Macht Plastik Kinder zu Krebskranken?

Die Industrie bestreitet die Gefahr, doch weltweit vermuten Forscher fruchtschädigende Stoffe in Plastikverpackungen

BERLIN taz ■ Der Hergang ist nicht neu: Forscher schlagen Alarm, doch die Industrie beschwichtigt. Zankapfel ist die Chemikalie Bisphenol A, welche in Kunststoffen enthalten ist, die für Zahnfüllungen, Babyflaschen und Lebensmittelverpackungen als tauglich gelten. Doch der Stoff kommt zunehmend in Verruf: Er soll wie ein künstliches Hormon und somit fruchtschädigend wirken. Was ist dran am Vorwurf?

„Der Verdacht ist fast 30 Jahre alt“, sagt der Toxikologe Professor Ibrahim Chahoud, der mit seinem Team seit vier Jahren am Berliner Benjamin Franklin Medical Center Forschungen zu Bisphenol A betreibt.
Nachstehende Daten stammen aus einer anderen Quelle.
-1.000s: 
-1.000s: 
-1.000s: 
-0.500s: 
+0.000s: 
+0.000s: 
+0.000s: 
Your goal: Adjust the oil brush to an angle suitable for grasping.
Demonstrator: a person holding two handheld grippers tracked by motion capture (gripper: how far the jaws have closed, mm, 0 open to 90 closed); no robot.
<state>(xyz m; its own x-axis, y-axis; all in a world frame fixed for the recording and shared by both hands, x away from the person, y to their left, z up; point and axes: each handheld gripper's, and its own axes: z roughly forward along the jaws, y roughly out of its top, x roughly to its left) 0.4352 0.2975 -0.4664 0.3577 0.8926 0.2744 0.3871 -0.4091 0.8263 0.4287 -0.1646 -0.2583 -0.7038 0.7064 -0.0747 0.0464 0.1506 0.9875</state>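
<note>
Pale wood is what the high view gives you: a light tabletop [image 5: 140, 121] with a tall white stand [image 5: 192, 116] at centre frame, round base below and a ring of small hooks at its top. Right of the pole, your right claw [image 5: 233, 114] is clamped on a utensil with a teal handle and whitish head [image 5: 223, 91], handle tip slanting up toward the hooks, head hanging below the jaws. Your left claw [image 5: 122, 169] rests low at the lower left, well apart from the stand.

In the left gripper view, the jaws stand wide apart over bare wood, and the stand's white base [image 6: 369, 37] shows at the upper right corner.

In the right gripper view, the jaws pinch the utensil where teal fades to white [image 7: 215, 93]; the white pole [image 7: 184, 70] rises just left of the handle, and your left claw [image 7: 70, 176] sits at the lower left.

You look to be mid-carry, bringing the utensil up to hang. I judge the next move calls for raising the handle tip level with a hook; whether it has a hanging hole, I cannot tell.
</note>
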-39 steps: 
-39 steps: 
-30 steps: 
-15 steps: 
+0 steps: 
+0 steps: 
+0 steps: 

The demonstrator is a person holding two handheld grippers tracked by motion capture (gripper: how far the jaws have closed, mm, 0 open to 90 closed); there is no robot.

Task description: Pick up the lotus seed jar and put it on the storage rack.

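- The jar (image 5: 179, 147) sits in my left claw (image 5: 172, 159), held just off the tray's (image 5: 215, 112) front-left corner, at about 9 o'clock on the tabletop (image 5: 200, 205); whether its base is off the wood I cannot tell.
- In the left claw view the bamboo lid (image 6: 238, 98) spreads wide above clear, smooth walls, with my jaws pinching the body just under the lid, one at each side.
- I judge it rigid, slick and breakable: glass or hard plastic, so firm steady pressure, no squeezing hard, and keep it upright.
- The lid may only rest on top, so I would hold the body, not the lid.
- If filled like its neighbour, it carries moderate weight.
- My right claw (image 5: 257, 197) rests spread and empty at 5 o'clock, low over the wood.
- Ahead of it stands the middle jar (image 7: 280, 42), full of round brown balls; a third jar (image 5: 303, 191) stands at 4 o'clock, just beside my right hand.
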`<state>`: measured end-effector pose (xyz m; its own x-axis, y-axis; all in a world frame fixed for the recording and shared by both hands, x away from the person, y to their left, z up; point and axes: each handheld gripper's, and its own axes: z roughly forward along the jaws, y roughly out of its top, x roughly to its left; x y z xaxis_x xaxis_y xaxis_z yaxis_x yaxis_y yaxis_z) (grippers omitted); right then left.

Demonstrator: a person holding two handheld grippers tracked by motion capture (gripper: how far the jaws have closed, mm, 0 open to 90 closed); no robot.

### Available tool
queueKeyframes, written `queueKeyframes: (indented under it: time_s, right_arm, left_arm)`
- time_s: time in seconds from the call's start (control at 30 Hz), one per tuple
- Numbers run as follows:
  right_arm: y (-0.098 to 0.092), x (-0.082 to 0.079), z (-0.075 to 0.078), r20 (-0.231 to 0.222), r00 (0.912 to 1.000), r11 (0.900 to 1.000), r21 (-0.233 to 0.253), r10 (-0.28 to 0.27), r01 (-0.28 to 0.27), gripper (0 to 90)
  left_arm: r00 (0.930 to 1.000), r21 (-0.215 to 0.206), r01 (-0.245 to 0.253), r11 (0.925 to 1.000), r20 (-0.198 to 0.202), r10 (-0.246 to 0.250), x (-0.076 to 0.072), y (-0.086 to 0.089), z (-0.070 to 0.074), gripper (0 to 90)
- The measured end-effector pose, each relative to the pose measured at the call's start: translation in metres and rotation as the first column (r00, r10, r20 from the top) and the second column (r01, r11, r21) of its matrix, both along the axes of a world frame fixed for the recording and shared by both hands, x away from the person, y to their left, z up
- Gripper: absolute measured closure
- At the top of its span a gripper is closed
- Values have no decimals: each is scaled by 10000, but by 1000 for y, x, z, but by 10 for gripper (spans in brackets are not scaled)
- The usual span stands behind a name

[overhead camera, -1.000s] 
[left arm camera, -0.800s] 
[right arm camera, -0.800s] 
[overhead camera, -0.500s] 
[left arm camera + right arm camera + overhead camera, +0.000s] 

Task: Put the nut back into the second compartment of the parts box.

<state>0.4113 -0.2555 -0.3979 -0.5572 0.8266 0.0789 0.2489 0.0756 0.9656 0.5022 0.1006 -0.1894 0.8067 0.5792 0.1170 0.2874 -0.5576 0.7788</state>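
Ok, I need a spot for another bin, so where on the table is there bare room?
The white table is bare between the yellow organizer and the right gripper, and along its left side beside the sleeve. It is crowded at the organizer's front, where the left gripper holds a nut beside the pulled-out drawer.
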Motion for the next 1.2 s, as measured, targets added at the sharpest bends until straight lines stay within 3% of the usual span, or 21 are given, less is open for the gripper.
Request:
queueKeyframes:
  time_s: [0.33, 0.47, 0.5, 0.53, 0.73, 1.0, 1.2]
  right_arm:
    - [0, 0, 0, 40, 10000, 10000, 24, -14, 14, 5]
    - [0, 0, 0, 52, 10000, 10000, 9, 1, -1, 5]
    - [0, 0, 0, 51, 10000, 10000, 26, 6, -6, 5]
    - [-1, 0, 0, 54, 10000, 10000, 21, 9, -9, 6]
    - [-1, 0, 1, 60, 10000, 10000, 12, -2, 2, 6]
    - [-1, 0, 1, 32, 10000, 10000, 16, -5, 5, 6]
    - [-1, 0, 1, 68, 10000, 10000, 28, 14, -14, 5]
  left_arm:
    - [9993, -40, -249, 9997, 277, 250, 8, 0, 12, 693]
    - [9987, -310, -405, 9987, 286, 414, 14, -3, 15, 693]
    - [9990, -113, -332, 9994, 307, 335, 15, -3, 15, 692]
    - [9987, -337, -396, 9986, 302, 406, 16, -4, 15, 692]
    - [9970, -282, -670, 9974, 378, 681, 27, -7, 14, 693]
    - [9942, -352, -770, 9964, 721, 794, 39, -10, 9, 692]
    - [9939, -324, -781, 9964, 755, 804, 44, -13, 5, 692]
Ihre jüngste Studie, in der Novemberausgabe der Fachzeitschrift Environment Health Perspectives nachzulesen, betrachtet 37 Paare und die Plazenta ihrer Neugeborenen – und kommt zu dem Schluss, dass Bisphenol A (BPA) eine Gefahr darstellen könnte.

„Wie für alle hormonähnlich wirkenden Stoffe gilt hier der so genannte low dose effect“, so Chahoud: Gerade bei geringer Dosierung, wie sie im Alltag vorkommt, befürchtet man Auswirkungen wie etwa seltene Krebsarten an den primären Geschlechtsteilen der Nachkommen. Nun essen werdende Mütter zwar selten ganze Plastikteile. Aber unter Wärmeeinwirkung wird BPA an die Nahrung abgegeben. Messinstrumentarien zur exakten Erfassung der Mengen fehlen indes. Eines steht jedoch fest: Weltweit wird BPA in großen Mengen produziert, verarbeitet und verkauft. Allein in Deutschland sind es schätzungsweise über 200.000 Tonnen jährlich.

Hersteller wie die Bayer AG warten mit eigenen Studien auf – laut denen ist ihr Tun ungefährlich. So beruft sich Bayer auf „internationale Richtlinien“, die allerdings den low dose effect noch nicht ausreichend berücksichtigen. Aber auch Nestlé sieht derzeit keinen Grund, BPA zu meiden. Dabei vertreibt die Firma Getränke en gros in den hier avisierten Plastikflaschen. Bei der Deutschen Gesellschaft für Kunststoff-Recycling war BPA auf Nachfrage nicht einmal bekannt – geschweige denn als Gefahrenquelle im Visier.

Gilbert Schönfelder von der Benjamin-Franklin-Klinik dazu: „Unser Interesse ist es nicht, gegen die Industrie zu arbeiten, sondern mit ihr. Wir wollen aufklären und auch Verbraucherschützer für die Problematik interessieren.“ Babyflaschen- und Mineralwasserhersteller rühmen sich lieber mit Werbeslogans wie dem von der „stillen Kraft des Vulkans“. Sollte eine schleichende Vergiftung durch Plastik bei den Nachfahren Krebs erregen, hätte der Spruch einen makabren Beigeschmack.

Die Kommunikation zwischen kritischen Forschern und Industriellen ist spärlich. Auf einen Auftrag von Bayer zu einer Studie müssen die Berliner wohl noch lange warten. Eventuell kommt Brüssel dem zuvor: Inoffiziell gibt es dort schon eine Diskussion um ein BPA-Verbot. Der in London ansässige europäische Industriellenverband APME (Association of Plastic Manufacturers in Europe) will davon aber noch nichts wissen. Sein Sprecher David Thomas beteuert, „die Sicherheit des Endverbrauchers“ habe Priorität und Materialien, die auf BPA basieren, könnten „nach über 40 Jahren sicherem Gebrauch“ weiterhin verwendet werden. Er beruft sich auf die EU-Kommission, auf Daten aus den USA und aufs japanische Gesundheitsministerium – auch die Bayer AG tut das, nahezu wortgleich.

Dass BPA aber nicht doch irgendwann für bestimmte Zwecke verboten wird, ist damit nicht ausgeschlossen. Zumal auch Forscher in Japan und den USA zu ähnlichen Ergebnissen kamen wie das Berliner Team. Nur: Wie Chahoud betont, gibt es „tausende von Substanzen, die seit langem auf dem Markt sind und von denen kaum hundert gründlich getestet sind“.